Antonio allowed his uncle's tantrum to subside with the indolent air of someone who has foreseen a tiresome event and then sees it happen.

“Uncle,” he murmured at length, “you speak the gospel truth: Barbara is a self-seeking girl, a girl with her head screwed on. So shall I tell you something? That I like even this side of her…”

“Well, in that case,” snorted Ermenegildo, “it's useless to go on discussing it. But how come,” he added, stabbing at him with a finger and raising his voice wrathfully, “how come this woman promises to live with you like a cherub with a seraph, tells you that you'll be as happy together and as close
as two peas in a pod, hugs you and kisses you and gives you loving looks all night long, and then kicks you out on the spot like a mangy dog?”

“Uncle, please! No one kicked me out, I left of my own accord. Barbara didn't take her decision on the spot, as you say she did: she's a true, honest, scrupulous Catholic, not one of those who claim to be Catholics and then go their own way. When she promised to go on living with me she didn't yet know that the Church considers a marriage like ours null and void: she hadn't yet spoken to the Archbishop of Catania…”

“Fool, fool, fool,” bellowed the old man. “Such a fool it needs me to tell you you're a fool! Don't you realize you're behaving like a babe in arms, the way they're exploiting you? All your fine perspicacity they're ready and willing to gobble up in two mouthfuls. The Archbishop, the Church… What you ought to say is the Duca Di Bronte, the Duca Di Bronte, the Duca Di Bronte with the buttocks of an abbess and broad acres in La Piana!”

Antonio heaved his legs off the bed. He seemed to shrink into himself. In the opening of his pyjama jacket his chest looked skinnier; the delicate whites of his eyes were shot with red.

“Well anyway,” he said, “I love Barbara, I always have loved her, and since I've not been seeing her I've been going mad with love for her.”
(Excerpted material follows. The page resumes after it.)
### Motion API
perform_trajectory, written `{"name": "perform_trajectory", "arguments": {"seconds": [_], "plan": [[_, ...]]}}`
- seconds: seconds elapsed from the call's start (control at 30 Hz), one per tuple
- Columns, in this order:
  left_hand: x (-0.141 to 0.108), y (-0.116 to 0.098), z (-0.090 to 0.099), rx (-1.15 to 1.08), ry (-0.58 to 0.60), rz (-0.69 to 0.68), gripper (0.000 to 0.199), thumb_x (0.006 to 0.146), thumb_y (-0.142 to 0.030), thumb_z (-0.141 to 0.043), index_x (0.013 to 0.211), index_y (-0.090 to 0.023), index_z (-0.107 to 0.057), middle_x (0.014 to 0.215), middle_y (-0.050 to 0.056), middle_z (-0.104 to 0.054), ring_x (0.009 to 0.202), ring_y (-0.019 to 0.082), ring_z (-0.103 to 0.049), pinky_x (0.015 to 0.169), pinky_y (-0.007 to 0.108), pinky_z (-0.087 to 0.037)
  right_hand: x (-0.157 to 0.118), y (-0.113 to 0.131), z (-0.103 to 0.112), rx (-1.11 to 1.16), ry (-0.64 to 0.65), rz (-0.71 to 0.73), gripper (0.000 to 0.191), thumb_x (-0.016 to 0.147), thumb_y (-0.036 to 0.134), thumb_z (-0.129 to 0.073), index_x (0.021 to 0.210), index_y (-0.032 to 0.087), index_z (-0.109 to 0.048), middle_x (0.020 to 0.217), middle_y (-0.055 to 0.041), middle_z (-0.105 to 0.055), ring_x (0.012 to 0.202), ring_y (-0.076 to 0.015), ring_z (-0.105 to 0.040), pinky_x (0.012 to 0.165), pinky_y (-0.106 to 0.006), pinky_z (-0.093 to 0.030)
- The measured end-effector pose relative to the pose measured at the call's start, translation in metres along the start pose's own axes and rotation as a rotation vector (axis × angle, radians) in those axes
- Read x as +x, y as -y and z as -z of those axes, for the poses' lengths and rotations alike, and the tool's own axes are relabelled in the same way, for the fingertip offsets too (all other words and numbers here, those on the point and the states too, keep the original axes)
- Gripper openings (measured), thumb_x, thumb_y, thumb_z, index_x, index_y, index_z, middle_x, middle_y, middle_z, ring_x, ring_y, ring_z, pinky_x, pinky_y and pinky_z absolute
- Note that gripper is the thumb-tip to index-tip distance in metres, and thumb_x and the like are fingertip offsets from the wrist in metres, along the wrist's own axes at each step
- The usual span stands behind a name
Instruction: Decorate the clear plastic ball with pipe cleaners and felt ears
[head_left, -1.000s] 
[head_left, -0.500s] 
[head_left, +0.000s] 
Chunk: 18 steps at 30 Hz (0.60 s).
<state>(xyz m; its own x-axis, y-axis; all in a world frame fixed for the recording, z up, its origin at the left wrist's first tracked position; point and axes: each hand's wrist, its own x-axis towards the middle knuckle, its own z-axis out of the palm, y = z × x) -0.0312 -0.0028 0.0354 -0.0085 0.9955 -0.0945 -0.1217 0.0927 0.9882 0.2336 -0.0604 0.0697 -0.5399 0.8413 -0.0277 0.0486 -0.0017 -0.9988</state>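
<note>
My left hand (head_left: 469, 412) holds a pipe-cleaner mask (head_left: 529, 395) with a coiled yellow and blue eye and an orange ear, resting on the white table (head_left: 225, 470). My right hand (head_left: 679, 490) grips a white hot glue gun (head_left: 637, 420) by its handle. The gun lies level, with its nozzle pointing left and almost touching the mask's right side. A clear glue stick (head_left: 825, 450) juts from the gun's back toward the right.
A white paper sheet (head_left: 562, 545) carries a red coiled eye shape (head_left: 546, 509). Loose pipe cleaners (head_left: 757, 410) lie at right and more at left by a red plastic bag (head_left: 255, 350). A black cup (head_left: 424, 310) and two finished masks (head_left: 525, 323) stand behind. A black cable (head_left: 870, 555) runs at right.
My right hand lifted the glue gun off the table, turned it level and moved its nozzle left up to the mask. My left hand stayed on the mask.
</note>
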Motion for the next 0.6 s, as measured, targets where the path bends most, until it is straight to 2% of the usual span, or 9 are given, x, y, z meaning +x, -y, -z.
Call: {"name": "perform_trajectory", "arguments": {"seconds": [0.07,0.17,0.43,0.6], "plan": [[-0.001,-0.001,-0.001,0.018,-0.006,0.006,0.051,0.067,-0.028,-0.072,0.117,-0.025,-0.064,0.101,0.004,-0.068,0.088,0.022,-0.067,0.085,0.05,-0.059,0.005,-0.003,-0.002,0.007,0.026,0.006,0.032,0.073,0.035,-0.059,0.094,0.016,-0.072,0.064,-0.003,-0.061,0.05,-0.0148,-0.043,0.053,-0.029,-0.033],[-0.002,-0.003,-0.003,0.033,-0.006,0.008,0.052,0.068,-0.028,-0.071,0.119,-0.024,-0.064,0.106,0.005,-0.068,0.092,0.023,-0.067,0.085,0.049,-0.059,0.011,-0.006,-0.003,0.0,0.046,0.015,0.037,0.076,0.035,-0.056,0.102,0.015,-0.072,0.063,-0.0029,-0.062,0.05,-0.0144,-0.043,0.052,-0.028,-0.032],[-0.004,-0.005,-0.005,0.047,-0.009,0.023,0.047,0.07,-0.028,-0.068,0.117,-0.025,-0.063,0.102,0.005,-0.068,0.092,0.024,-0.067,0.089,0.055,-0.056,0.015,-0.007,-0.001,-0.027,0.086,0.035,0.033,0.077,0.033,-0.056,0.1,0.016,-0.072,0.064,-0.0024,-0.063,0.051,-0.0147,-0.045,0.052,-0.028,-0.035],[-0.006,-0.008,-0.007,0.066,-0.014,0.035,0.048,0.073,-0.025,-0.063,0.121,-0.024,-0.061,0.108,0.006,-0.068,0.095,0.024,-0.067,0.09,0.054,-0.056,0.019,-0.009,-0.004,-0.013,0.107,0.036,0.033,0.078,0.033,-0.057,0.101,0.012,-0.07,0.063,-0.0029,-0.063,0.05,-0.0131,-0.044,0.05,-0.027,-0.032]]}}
“In that case,” broke in his uncle disgustedly, “why not crawl under her door and implore her to do you the favour of allowing you to stay in the kitchen to keep the mice down, instead of the usual old grass-snake they use.”

Antonio shrank into himself still more. All his nobler qualities (not noticeable in what he said or, to be honest, in his manner of comportment), shone forth in his face.

“You don't understand me,” he said. And restoring his legs to the bed he lay down again.

“Not understand you? Why d'you think I'm calling you fool, fool and fool again, if not because I
do
understand you?”

“I would not go back to Barbara, not even if she came licking the ground right up to my door in front of the whole of Catania. I'm in love with her, yes, madly in love with her, and behind her back I'd kiss the ground she walks on, but from these lips speaking to you now Barbara will never hear her name again.”

In due order his uncle repeated to himself these last words of Antonio's: “From these lips speaking to you now Barbara will never hear her name again.”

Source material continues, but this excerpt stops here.